Human Empathy For Robot Pain?

Humans are becoming emotionally tied to the machines

Humans, Animals, Machines
Back in 2008, Glen Mazis, Professor of Humanities and Philosophy at Penn State, Harrisburg, published a book titled, ‘Humans, Animals, Machines – Blurring Boundaries.’ Therein, Mazis wrote, “Like the purring of the machine, operating smoothly, the quiet pulsing of the healthy human body reassures in a similar rhythm.” It’s an interesting thought, one that speaks to the boundaries between man and machine, and to some degree, to the anthropomorphism of machines. That trend is amply evident in our modern world, virtually every day. People name their cars, cell phones, boats, bicycles – even farm equipment gets a moniker if it’s been around long enough – Then you’ve got fictional creatures, from HAL to the Terminator, and Transformers to I Robot. The big picture question all this generates is this – Are these trends a sign that humans are becoming emotionally tied to the machines we interact with every day? If so, what does that say about the direction modern society is headed in?

A research group, headed by Yutaka Suzuki of the Department of Computer Science and Engineering at Toyohashi University of Technology, published a very interesting report last week in the journal, Scientific Reports – The study focused on how humans reacted to images of violence done to a robot, compared to their reactions over the same violence done to a human. The results might just surprise you.

The study provided, for the first time, physiological evidence of human predilection toward empathy for robots experiencing pain – Read that sentence a couple times, and the number and depth of thought lines and questions it raises becomes quite interesting, indeed.

Study subjects were connected to active electroencephalography, (EEG), while being shown images of either a human or a robot hand being subjected to painful and non-painful stimuli – like a human or robot hand being cut with scissors, then an image of the same robotic or human hand simply resting on a piece of paper that is being cut by the scissors. The researchers noted that, “To our knowledge, there has been no study on empathy for robot pain using EEG,” which makes this study not only unique, but truly fascinating.

The general upshot was that human observers consistently registered concern, empathy if you will, whether or not the hand being harmed was human or robot. While the text of the report is typically dense, the researchers stated clearly that, “These results suggest that we empathize with humanoid robots in late top-down processing similarly to human others. However, the beginning of the top-down process of empathy is weaker for robots than for humans.” In other words, while there are some distinct differences in the nature and level of empathy displayed for humans and robots, there is clearly concern for the robot’s well being.
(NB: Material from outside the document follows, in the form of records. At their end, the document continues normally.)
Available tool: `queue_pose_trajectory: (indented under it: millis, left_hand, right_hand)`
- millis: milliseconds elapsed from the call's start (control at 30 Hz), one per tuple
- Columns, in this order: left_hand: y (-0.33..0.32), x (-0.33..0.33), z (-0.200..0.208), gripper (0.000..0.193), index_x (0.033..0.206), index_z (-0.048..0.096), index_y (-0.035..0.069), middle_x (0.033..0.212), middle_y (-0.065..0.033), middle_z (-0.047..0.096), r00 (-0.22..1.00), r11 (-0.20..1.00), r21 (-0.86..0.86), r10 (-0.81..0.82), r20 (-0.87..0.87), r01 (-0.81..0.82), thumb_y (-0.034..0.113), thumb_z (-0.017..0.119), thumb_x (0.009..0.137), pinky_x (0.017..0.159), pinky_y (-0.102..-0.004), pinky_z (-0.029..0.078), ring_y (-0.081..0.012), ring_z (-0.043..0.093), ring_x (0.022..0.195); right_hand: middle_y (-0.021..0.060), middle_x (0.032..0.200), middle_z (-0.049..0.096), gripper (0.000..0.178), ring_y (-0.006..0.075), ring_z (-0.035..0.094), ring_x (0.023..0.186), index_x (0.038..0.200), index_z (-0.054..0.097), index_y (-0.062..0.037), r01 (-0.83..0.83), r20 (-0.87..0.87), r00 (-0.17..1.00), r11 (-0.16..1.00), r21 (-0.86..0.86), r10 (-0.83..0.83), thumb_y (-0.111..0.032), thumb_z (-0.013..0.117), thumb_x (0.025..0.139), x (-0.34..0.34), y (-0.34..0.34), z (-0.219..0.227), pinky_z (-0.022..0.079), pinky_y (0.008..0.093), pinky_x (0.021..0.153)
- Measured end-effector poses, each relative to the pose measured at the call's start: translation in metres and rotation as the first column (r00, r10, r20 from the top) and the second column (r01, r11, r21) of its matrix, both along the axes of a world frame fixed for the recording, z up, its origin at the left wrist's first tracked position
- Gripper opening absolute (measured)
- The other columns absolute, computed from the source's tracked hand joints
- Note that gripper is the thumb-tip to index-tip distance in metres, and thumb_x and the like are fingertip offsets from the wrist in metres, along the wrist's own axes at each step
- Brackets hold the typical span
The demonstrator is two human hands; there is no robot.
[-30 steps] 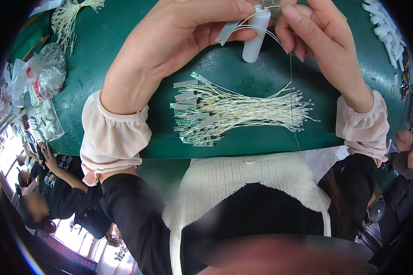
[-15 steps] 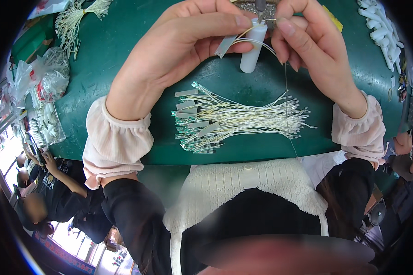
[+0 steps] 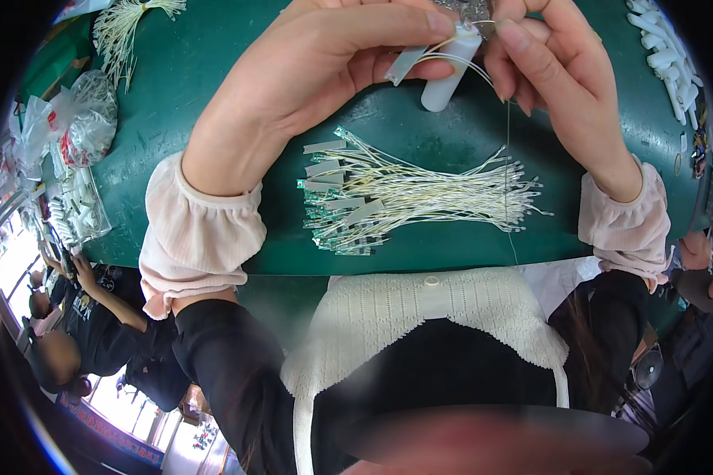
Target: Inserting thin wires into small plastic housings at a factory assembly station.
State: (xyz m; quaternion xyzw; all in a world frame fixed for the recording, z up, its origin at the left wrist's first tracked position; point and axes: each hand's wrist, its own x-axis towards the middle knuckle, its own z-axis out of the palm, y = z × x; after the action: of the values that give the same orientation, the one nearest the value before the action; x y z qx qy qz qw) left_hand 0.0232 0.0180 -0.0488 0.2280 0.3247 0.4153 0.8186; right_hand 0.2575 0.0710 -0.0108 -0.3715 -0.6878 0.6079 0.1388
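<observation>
My left hand [image 3: 317, 71] is closed at the far middle of the table, thumb and fingers pinching thin white wires [image 3: 466, 63] with a flat grey strip [image 3: 406, 66] on them. A white plastic tube [image 3: 442, 93] stands tilted beside its fingertips; whether the fingers touch it is hard to tell. Opposite, my right hand [image 3: 558, 75] has its thumb and forefinger pinched on a wire end near the top of the tube. From below that hand a thin grey strand [image 3: 508, 146] hangs across a spread bundle of white wires [image 3: 428, 194] with small green boards.
The green table [image 3: 166, 103] carries another wire bundle [image 3: 127, 32] at the far left and plastic bags [image 3: 91, 119] at the left edge. White tubes [image 3: 665, 63] lie in a heap at far right. A silvery mass [image 3: 474, 9] sits behind my fingers. Another person [image 3: 103, 332] is at lower left.
Both hands, with the wires and the tube, have shifted slightly right and away. The dark metal tip seen above the tube is out of sight now. Both pinches stay closed.
</observation>
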Motion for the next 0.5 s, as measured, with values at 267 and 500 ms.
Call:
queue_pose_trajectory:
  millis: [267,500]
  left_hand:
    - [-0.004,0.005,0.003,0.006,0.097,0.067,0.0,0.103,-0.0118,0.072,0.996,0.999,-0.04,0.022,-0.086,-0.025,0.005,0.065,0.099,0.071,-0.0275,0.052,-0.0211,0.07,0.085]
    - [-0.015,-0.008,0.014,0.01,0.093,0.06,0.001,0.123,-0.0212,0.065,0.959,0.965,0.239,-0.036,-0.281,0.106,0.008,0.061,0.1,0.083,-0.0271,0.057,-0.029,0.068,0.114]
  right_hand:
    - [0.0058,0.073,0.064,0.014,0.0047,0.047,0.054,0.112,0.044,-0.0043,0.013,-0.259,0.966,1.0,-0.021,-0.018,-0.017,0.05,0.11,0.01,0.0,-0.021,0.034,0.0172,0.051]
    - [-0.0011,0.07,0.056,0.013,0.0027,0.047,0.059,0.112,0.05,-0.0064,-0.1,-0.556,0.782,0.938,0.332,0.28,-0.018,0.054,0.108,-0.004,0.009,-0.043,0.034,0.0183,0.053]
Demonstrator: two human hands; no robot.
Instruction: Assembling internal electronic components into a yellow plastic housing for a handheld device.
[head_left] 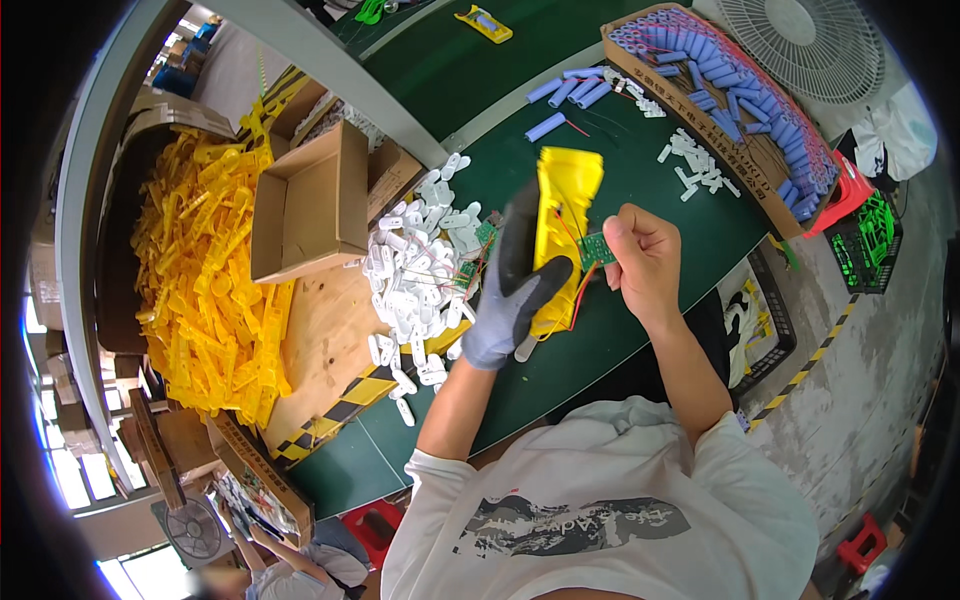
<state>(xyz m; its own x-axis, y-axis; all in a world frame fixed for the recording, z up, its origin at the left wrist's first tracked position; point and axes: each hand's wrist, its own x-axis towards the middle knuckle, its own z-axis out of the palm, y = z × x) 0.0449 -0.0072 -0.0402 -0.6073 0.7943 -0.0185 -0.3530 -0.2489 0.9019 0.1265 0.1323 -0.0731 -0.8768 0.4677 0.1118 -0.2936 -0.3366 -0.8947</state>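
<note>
Yellow casing (pixel 566 215) gripped upright by gloved left hand (pixel 515 295), steadying it while right hand (pixel 640 258) fingers pinch the green circuit board (pixel 597 249) beside it.

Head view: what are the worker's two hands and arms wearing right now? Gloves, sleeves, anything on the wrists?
The left hand wears a grey knit glove with darker, near-black fingers and palm side. The right hand is bare, no glove. Both forearms are uncovered; the white T-shirt, with a grey print on its front, has short sleeves that end above the elbows. No watch, band or cable shows on either wrist.
</note>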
Such a finding is fascinating in light of the advancing profusion of robotic interaction in everyday human life. Furthermore, it raises interesting follow up questions – How much of that empathetic reaction has been attuned by popular media, such as online gaming, movies, and television?

The researchers reference other work that informed their own, including a study, “that reported significantly higher right limbic system activities in subjects observing violent human-human interactions compared to violent human-robot interactions. Their results suggest that we show similar neural activities for empathy directed toward humans and robots, though there are some differences in empathetic neural response between empathy for humans and robots.” While that might seem to be a natural reaction to us humans, it also begs the question, why?

Are there differences in how we perceive and react to pain in beings other than humans, like animals? Just what do those “common neural responses” that implied empathetic human response to robot pain imply? How much of what was observed is predicated upon, or at the very least, impacted by the methodology of the study itself? Again, the most fascinating thing about the study is all the distinctly twenty first century questions and considerations it seems to generate.